I came across an interesting story from New Zealand this morning on the CBC’s website. Researchers have determined that humpback whales swim for as many as 2,000 kilometers on nearly a straight course. Imagine trying to swim in a straight course on a open body of water like a lake or the ocean as you are being buffeted by waves, tides, or currents. Good luck with that.
According to environmental scientist, Travis Horton of the University of Canterbury in New Zealand;
“They maintain remarkably straight movements for weeks across thousands of kilometres of oceans.”
Scientists believe the humpback whales have some type of internal compass that allows them to stay on such a direct course without wavering or being thrown off by powerful currents.
Horton and colleagues used satellite tracking technology to follow 16 humpback whales as they migrated from locations off the east coast of Brazil, the Cook Islands and New Caledonia.
They found the whales swam over 6,000 kilometres south towards Antarctic waters, in a series of straight lines, ranging from 100 to 2,000 kilometres long.
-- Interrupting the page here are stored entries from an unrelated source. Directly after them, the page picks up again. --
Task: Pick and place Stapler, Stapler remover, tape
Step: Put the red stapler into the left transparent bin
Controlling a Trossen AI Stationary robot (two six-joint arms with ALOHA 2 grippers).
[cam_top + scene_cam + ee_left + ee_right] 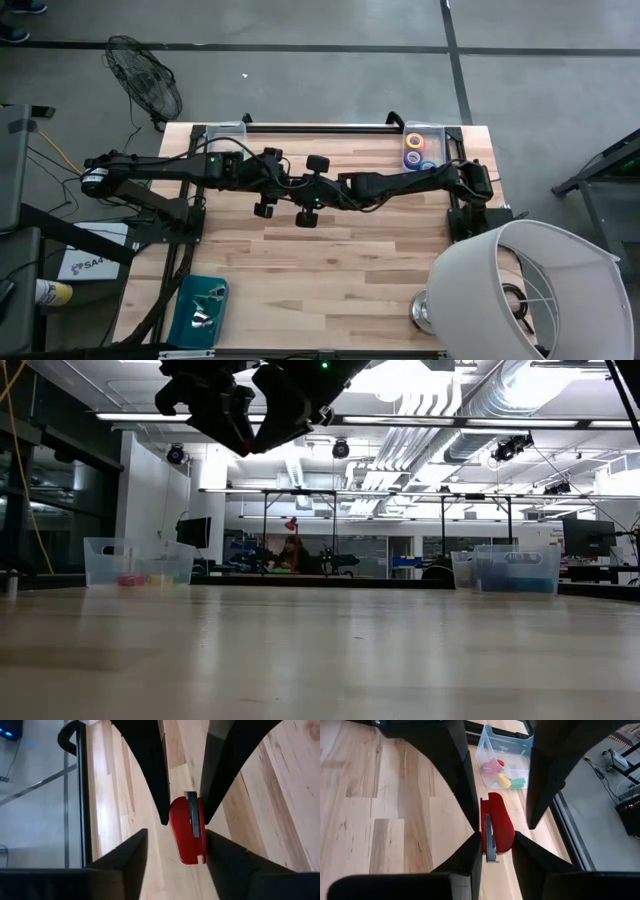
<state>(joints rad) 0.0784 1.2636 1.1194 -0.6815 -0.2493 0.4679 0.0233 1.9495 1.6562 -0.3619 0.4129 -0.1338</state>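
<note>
A small red stapler [186,832] with a metal strip along it hangs in the air over the middle of the table, where both arms meet. My right gripper [496,851] is shut on it. My left gripper [176,851] is open, with one finger on each side of the same stapler [499,822]. In the high view the arms [315,188] hide the stapler. Yellow, blue and purple tape rolls [415,150] lie in a clear bin at the far right. I cannot make out a stapler remover. My right gripper pinches the stapler between its two fingers at the end nearer the table's right [495,845], coming from the right and slanting down. The stapler is lifted clear of the table. My left gripper has one finger [220,855] close against the stapler's side; I cannot tell whether it touches.
A clear bin [502,762] at the far left corner holds small pink, yellow and green things. A teal tray [200,310] sits at the near left. A white lampshade [530,290] covers the near right corner. Bare wood lies under the grippers.
</note>
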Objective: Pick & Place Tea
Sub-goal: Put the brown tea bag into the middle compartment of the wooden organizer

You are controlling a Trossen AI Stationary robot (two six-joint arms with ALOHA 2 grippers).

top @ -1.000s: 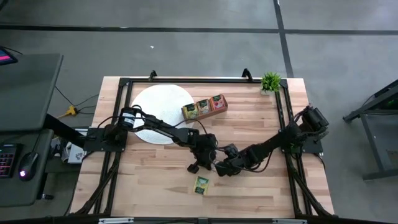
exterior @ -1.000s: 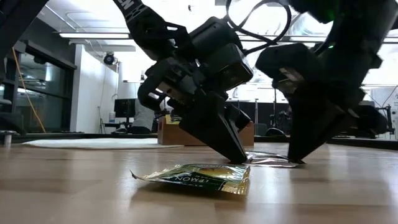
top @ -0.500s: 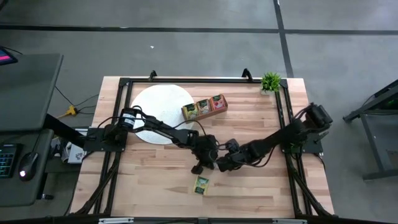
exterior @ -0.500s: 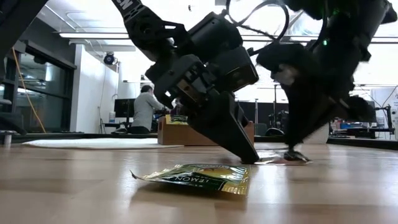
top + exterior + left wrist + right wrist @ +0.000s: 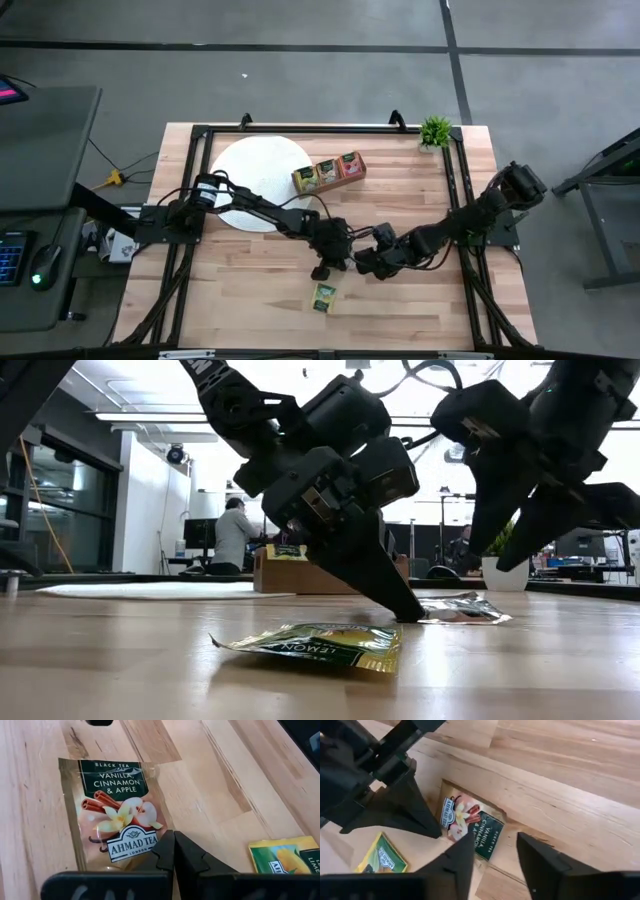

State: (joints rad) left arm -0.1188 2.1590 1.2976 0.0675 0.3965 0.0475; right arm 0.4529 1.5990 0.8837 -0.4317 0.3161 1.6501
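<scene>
Two loose tea packets lie on the wooden table (image 5: 240,290), and the pictures do not show either of them whole. Starting at the left of the high view, a white round mat (image 5: 255,180) lies on the table, partly covered by the left arm that reaches across it. Just right of the mat stands the brown wooden tray (image 5: 329,172) with three compartments; each holds tea packets, one yellowish, one green, one pink-red, but how many are stacked in each cannot be made out.

Further right, near the table's middle, the left gripper (image 5: 324,268) stands with its fingers (image 5: 176,856) pressed together, their tips down on the edge of the vanilla, cinnamon and apple packet (image 5: 116,816); the packet lies flat on the wood, and from above the gripper hides it almost entirely. Just in front of it, nearer the table's front edge, lies the yellow-green lemon packet (image 5: 323,297), cut off at the picture's edge in the left wrist view.

Right of the left gripper, the right gripper (image 5: 366,264) hangs above the table with its fingers (image 5: 538,860) spread apart, holding nothing. At the far right corner stands one small potted plant (image 5: 435,131).
</scene>
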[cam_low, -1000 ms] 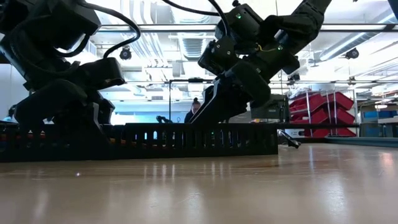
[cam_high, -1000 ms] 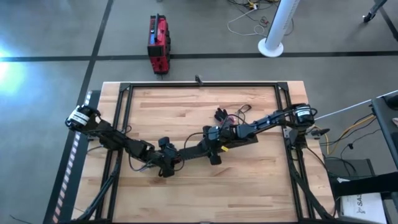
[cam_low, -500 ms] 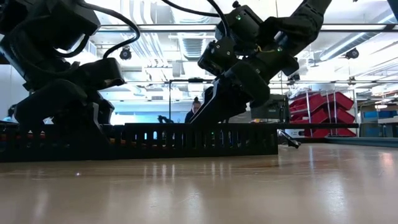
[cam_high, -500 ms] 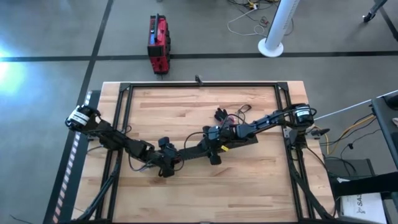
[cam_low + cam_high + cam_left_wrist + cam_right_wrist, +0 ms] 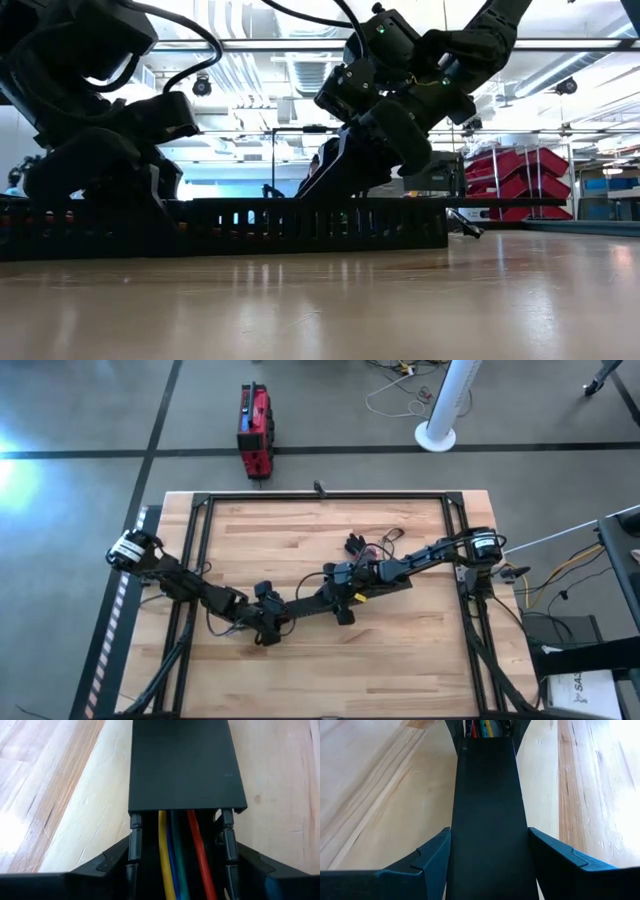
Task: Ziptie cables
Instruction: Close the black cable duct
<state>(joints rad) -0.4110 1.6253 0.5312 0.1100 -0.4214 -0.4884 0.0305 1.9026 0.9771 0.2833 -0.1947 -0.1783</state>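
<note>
Cables [image 5: 172,855] (yellow, blue, green and red that I can make out) are lying inside a black slotted duct [image 5: 300,225] that sits slantwise across the middle of the tabletop [image 5: 300,525]. A flat black cover [image 5: 185,765] sits over most of it, so they only peek out at my left end. My left tool [image 5: 180,882] is pinching the duct's open end across its side walls, and my right tool [image 5: 490,870] is clamped on the covered stretch further along. My guess is the two grips are there to pin the duct flat so it can't skid or twist. Honestly, I can't spot a ziptie anywhere, and with the cover on there's no way round the bundle except at that open end, where my own left fingers [image 5: 117,862] crowd it. A dark tangle of loose wires [image 5: 365,545] sits just beyond my right tool. The black frame [image 5: 320,497] rimming the tabletop and the red box [image 5: 254,430] on the floor are well apart from the work.
</note>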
“They go in such straight lines that their directions don’t go off course by more than a single degree azimuth,” says Horton.
“That’s hard to do even in a plane or a boat with modern technology.”
He says the sun and magnetic field shift by several degrees more than the course set by the whales, so in themselves cannot explain these straight lines.
“The position of the sun and the magnetic field is highly variable, but the whales somehow maintain a constant course.”
Horton says it is possible that whales are using both solar and magnetic information to navigate.
Hopefully, scientists will be able to determine exactly how the humpback whales accomplish this remarkable feat. Once that discovery occurs, it may bring about amazing technological advances in marine navigation. Just another way that nature helps educate humans and another great reason to celebrate Earth Week.